* Brief *
Whenever a line of the data below holds the string "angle", copy that line.

* Data provided *

========

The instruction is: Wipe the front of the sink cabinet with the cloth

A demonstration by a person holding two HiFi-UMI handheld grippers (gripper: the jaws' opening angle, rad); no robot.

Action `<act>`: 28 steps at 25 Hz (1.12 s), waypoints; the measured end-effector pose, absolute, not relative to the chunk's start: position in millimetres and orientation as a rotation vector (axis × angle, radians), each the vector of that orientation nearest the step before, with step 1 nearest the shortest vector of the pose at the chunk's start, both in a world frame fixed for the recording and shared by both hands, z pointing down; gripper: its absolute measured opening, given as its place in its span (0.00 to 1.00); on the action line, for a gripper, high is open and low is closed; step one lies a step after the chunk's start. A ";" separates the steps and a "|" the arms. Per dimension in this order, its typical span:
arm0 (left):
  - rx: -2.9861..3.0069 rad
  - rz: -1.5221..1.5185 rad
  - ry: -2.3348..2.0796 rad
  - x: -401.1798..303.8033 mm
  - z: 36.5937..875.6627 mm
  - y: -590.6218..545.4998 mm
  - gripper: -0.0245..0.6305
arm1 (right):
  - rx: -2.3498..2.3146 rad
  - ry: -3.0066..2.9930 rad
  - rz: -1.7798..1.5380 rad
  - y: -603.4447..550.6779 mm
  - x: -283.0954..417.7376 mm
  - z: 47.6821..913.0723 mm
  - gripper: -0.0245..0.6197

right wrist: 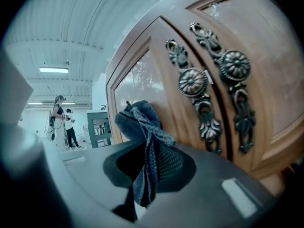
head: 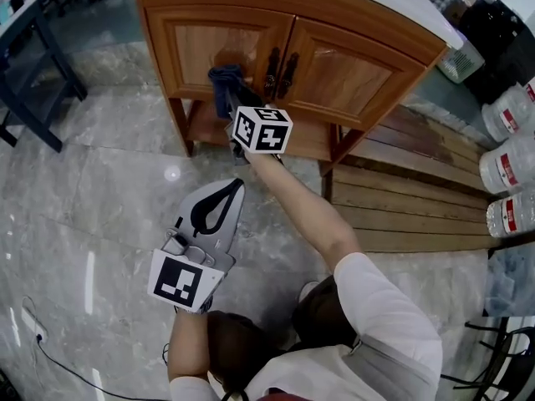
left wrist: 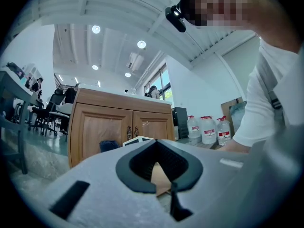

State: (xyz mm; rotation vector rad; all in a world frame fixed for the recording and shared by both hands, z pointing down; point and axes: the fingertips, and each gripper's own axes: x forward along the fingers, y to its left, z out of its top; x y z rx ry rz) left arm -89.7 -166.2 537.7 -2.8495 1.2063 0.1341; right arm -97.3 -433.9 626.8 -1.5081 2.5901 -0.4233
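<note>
The wooden sink cabinet [head: 251, 11] has two doors with dark ornate handles [head: 280, 73]. A dark blue cloth [head: 224, 80] is pressed against the left door [head: 209, 48], just left of the handles. My right gripper [head: 228, 109] is shut on it. In the right gripper view the cloth [right wrist: 142, 127] bunches out of the shut right gripper [right wrist: 147, 175], touching the left door panel [right wrist: 137, 80] beside the handles [right wrist: 197, 99]. My left gripper [head: 226, 195] is held low over the floor, shut and empty. The left gripper view shows the left gripper [left wrist: 156, 148] facing the cabinet [left wrist: 109, 125].
Large water bottles [head: 504, 167] stand at the right beside a slatted wooden platform [head: 401, 199]. A dark table frame [head: 33, 82] is at the left. A white basket [head: 460, 61] sits right of the cabinet. A cable [head: 50, 353] lies on the marble floor [head: 100, 190].
</note>
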 end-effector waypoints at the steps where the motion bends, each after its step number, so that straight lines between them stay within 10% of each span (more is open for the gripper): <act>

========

* Result of this exercise *
A demonstration by a person holding two HiFi-UMI handheld grippers (gripper: the jaws' opening angle, rad); no robot.
Action `<act>`: 28 steps at 25 Hz (1.12 s), waypoints; the measured end-effector pose, absolute, not relative to the chunk's start: position in millimetres and orientation as a rotation vector (axis × angle, radians), each the vector of that orientation nearest the step before, with step 1 nearest the shortest vector of the pose at the chunk's start, both in a world frame fixed for the recording and shared by both hands, z pointing down; gripper: its absolute measured opening, given as its place in its span (0.00 to 1.00); on the action line, for a gripper, high is open and low is closed; step one lies a step after the chunk's start. A ";" separates the steps and a "|" the arms. Per dimension in this order, its typical span:

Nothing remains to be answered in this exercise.